Elsewhere, he notes that his investment fund Berkshire Hathaway is not 100% in stocks… why?

Google gushes

by henrycopeland
October 17th, 2008


Google’s 26% earnings growth in Q3 versus last year seems to have cheered investors, sending the shares up 10% (to $390) in after-hours trading.

Seems like very old news to trade on, since the economy went into a tailspend 90% of the way through the quarter.

Two views of the debate

by henrycopeland
October 17th, 2008


and

Unemployment claims unpaniced

by henrycopeland
October 16th, 2008


A pleasant surprise for the economy, last week’s claims didn’t balloon.

In the week ending Oct. 11, the advance figure for seasonally adjusted initial claims was 461,000, a decrease of 16,000 from the previous week’s revised figure of 477,000. It is estimated that the effects of Hurricane Ike in Texas added approximately 12,000 claims to the total.

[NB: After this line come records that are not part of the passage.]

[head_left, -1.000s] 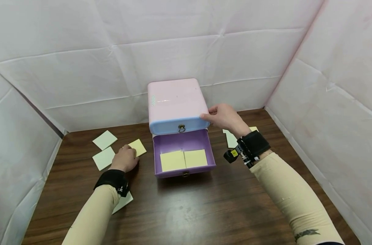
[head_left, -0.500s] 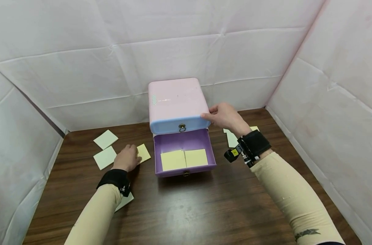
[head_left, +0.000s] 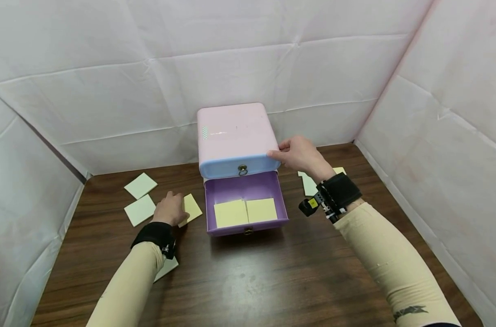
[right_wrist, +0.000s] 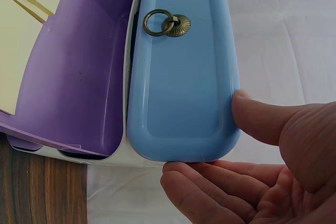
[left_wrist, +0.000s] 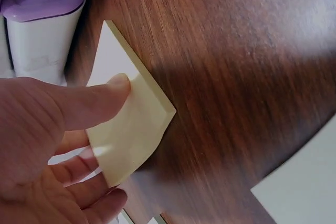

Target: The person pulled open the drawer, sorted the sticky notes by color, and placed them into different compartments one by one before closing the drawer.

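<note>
Your left hand (head_left: 171, 210) pinches a yellow sticky pad (left_wrist: 134, 124) between thumb and curled fingers, its near edge lifted off the wooden table (head_left: 248, 277) just left of the open purple drawer (head_left: 246, 188), which holds two yellow pads (head_left: 245, 212) side by side. Your right hand (head_left: 300, 154) grasps the right front corner of the pink drawer box (head_left: 233, 134), thumb pressed on the edge of the closed blue drawer (right_wrist: 181, 77) and fingers curled beneath its corner.

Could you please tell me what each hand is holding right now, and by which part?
The left hand pinches a yellow sticky note by its edge. The right hand grips the drawer box at its upper right front corner.
</note>
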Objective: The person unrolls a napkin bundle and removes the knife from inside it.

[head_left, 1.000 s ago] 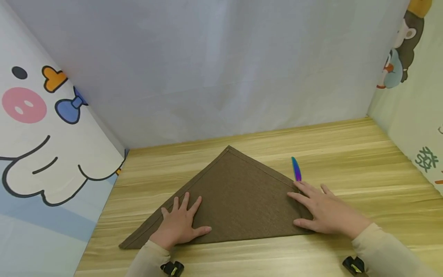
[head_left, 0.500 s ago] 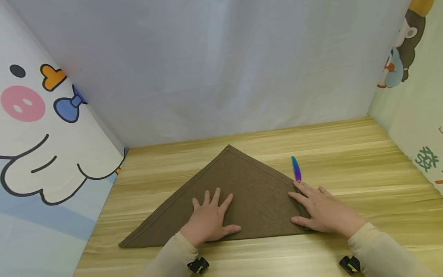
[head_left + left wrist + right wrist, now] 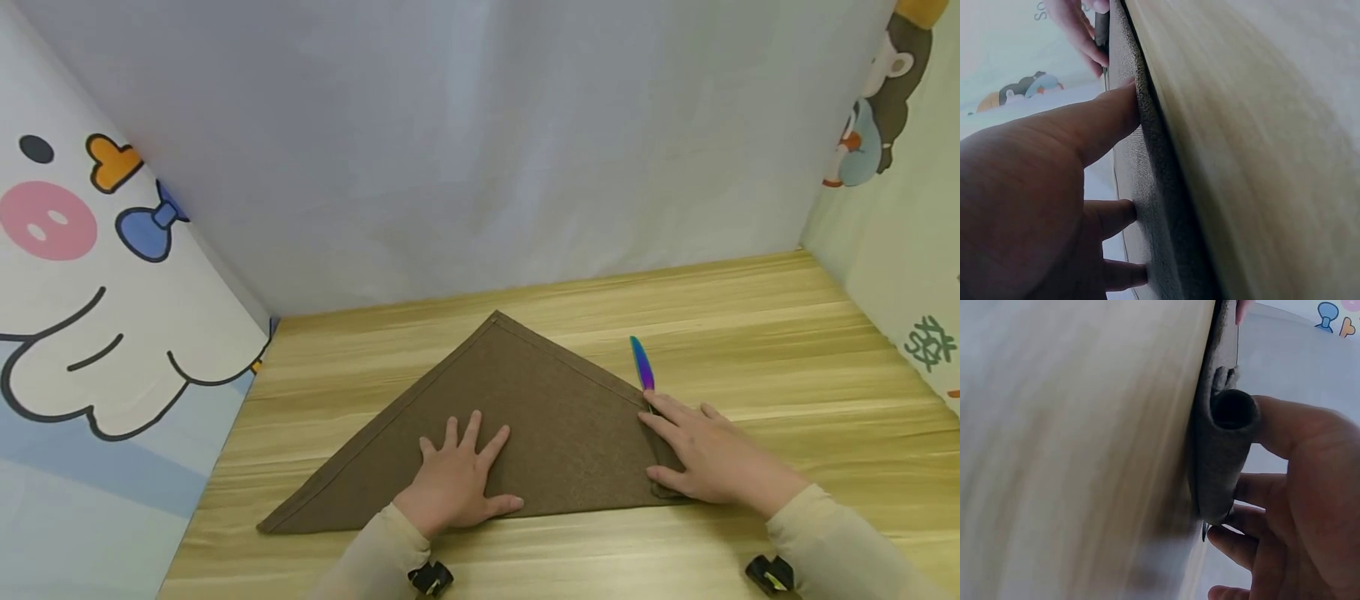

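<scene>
iridescent utensil (image 3: pixel 641 365), handle likely under right hand (image 3: pixel 701 454) and cloth (image 3: pixel 525 417)

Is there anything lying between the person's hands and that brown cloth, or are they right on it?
Nothing visible stands between them. The left hand lies flat on the brown cloth, and the right hand curls the cloth's right corner into a roll. The iridescent knife lies beyond that corner, out of the way.

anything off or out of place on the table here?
Mostly tidy: the brown cloth lies flat as a triangle, the left hand pressing it. One oddity: its right corner is rolled into a small tube under the right hand. An iridescent knife lies partly under that edge, only its blade showing.
</scene>
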Tool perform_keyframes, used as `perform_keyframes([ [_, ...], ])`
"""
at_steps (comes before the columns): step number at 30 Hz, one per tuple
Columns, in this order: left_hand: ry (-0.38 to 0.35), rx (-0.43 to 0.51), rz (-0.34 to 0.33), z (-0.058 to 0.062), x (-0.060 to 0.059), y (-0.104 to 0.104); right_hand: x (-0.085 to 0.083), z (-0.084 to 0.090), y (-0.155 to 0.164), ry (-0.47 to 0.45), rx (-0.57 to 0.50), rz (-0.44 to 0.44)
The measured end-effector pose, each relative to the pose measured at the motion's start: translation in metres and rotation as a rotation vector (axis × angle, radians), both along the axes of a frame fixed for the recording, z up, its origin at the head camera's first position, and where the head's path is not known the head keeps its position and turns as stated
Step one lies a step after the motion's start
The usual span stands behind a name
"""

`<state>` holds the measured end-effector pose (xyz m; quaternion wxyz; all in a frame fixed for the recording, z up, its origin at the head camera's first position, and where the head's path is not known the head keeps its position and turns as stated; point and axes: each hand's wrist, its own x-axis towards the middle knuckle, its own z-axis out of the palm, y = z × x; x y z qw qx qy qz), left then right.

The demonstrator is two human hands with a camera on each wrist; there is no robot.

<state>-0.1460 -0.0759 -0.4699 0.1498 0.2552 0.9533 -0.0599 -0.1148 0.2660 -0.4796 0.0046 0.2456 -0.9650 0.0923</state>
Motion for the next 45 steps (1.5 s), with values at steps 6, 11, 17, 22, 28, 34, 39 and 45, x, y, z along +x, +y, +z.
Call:
perform_keyframes([
  [6, -0.003, -0.005, -0.007, 0.0, 0.0, 0.0, 0.002, -0.001, 0.005, -0.022, 0.008, -0.015],
  [11, 0.0, 0.002, -0.014, 0.0, 0.0, 0.0, 0.003, 0.001, 0.008, -0.005, 0.001, -0.005],
  [17, -0.004, 0.008, -0.014, 0.001, 0.0, 0.001, 0.004, 0.002, 0.013, -0.008, -0.005, -0.009],
  [22, -0.006, 0.002, -0.014, 0.001, 0.0, 0.0, 0.005, 0.002, 0.019, 0.003, -0.023, -0.02],
  [28, -0.002, 0.001, -0.01, 0.001, 0.0, 0.0, 0.007, 0.001, 0.027, -0.005, -0.032, -0.025],
  [34, -0.004, 0.009, -0.008, 0.001, 0.0, -0.001, 0.009, 0.0, 0.032, -0.024, -0.048, -0.022],
  [39, -0.003, 0.007, -0.009, 0.001, 0.0, 0.0, 0.01, 0.0, 0.035, -0.023, -0.067, -0.029],
  [45, 0.005, 0.011, -0.016, 0.0, 0.0, -0.001, 0.01, -0.001, 0.037, -0.055, -0.078, -0.039],
])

The 4-week moving average was 483,250, an increase of 750 from the previous week’s unrevised average of 482,500.

Nationalizations

by henrycopeland
October 14th, 2008


While the short-term thrill of a gusher of cash is understandable, investors have to be fundamentally concerned at the nationalization — apparently forced in some cases — of some of the linchpin institutions of America’s economy. There are a couple myths to be dispelled:

* “This is not costing shareholders’ money, because the government is just getting a preference share and shareholders aren’t being diluted.” Shareholders’ voting rights may not be diluted, but they are getting less of the banks’ profits than they expected.

* “This happened in prior bailouts.” In fact, the FDIC has in the past been scrupulous about obtaining shareholder approvals for partial nationalizations. Here’s Irvine Sprague, chair of the FDIC at the time, on the government’s takeover of First Pennsylvania in 1980:although it may not have been legally required… the only fair thing to do was to give the shareholders a vote on the plan. They were going to take the hit if we put the plan into effect. Beyond fairness we … knew that full public disclosure and a shareholders’ vote was the best eefense against any possible lawsuit.”Meanwhile, two of the banks that did not need the government’s help are trading up. Wells Fargo is up 7.5% at $32.7 and JPMorgan is… ahh JPM is actually down 3% at $40.6. Guess JPM’s shareholders are smarter.